The basis was being laid for a powerful mass movement against the war. It reached its high point with the inspiring and hugely controversial Moratorium marches of 1970, when hundreds of thousands took to the streets nationally, and vibrant contingents from the universities linked up with powerful columns of striking workers.
Many young activists moved towards radical socialist politics, viewing parliamentarism as useless and beginning “to grope for revolutionary alternatives to the time-honoured institutions of the bourgeoisie”, as one account puts it.
The 1968 Tet offensive by the Vietnamese national liberation forces starkly demonstrated that there was no quick victory in sight for US forces. With the anti-war movement surging at home and the Black ghettoes of US cities in flames, the American ruling class began to look for a way out.
In June 1969, the new right-wing US president, Richard Nixon, announced that 25,000 troops would be withdrawn by the end of the year. The Australian ruling class and the Liberal government consistently had been more pro-war than the Americans. They were reluctant to begin withdrawing troops. But with the US pulling back, the Gorton and McMahon Liberal governments were eventually forced to follow suit.
In August 1971, the Liberals announced that the bulk of Australian troops would be withdrawn by Christmas. By the time Whitlam was elected in December 1972, only a handful of Australian advisers and a platoon of troops guarding the Australian embassy in Saigon remained.
With the tide shifting, Whitlam at the last minute attempted to re-invent himself as an opponent of the war and, on taking office, quickly moved to end conscription and release the remaining jailed draft resisters.
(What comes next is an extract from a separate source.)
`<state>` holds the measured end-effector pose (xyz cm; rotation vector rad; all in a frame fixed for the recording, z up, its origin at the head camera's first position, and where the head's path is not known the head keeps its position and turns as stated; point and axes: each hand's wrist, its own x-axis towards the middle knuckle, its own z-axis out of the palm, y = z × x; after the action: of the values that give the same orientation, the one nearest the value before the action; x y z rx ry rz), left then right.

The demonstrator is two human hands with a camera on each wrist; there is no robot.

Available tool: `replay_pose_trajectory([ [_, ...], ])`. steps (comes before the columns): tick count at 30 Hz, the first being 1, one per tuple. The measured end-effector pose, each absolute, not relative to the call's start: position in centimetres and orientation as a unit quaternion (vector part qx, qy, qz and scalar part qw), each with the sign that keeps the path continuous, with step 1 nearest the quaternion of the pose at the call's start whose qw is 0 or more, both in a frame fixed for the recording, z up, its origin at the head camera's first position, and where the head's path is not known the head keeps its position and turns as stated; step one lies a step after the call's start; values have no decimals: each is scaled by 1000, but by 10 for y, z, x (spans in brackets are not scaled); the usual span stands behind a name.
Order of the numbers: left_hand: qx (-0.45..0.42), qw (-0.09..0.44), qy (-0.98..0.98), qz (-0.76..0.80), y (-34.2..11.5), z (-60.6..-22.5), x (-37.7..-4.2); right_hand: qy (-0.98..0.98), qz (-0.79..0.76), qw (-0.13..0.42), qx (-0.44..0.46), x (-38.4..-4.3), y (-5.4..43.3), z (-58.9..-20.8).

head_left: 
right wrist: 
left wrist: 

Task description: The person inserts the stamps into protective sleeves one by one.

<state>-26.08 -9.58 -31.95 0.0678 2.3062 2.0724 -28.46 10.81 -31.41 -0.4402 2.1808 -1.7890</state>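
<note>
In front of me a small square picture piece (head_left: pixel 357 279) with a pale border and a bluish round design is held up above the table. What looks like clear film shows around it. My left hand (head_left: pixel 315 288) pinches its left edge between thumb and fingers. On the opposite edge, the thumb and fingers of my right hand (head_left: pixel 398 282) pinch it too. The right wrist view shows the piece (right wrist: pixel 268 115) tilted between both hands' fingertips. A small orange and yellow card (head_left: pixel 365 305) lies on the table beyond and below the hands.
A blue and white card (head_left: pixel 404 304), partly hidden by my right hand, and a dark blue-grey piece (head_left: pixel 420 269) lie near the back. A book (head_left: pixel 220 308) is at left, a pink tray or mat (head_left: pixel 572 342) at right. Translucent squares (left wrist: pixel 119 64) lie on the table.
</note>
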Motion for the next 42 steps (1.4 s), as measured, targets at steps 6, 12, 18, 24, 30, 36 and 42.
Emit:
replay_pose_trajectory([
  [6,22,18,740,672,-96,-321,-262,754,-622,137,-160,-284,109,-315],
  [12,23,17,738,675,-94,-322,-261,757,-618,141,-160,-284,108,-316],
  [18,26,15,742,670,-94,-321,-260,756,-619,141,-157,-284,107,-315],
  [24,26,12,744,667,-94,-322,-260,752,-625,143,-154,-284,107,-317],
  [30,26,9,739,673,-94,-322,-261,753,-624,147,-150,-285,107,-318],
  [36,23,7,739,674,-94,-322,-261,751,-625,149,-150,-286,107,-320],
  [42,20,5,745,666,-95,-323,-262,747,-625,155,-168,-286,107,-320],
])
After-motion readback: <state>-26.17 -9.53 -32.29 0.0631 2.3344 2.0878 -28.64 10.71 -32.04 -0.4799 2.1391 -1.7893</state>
However the Whitlam-led Labor Party can take no credit for ending an incredibly brutal imperialist war that killed as many as 2 million Vietnamese civilians and some 1.1 million North Vietnamese and Viet Cong fighters.
All the credit for defeating the might of US imperialism must go to the Vietnamese resistance, the rebellions by rank-and-file US troops and the demonstrators who took to the streets in their millions time and time again in the US, Australia and all around the world.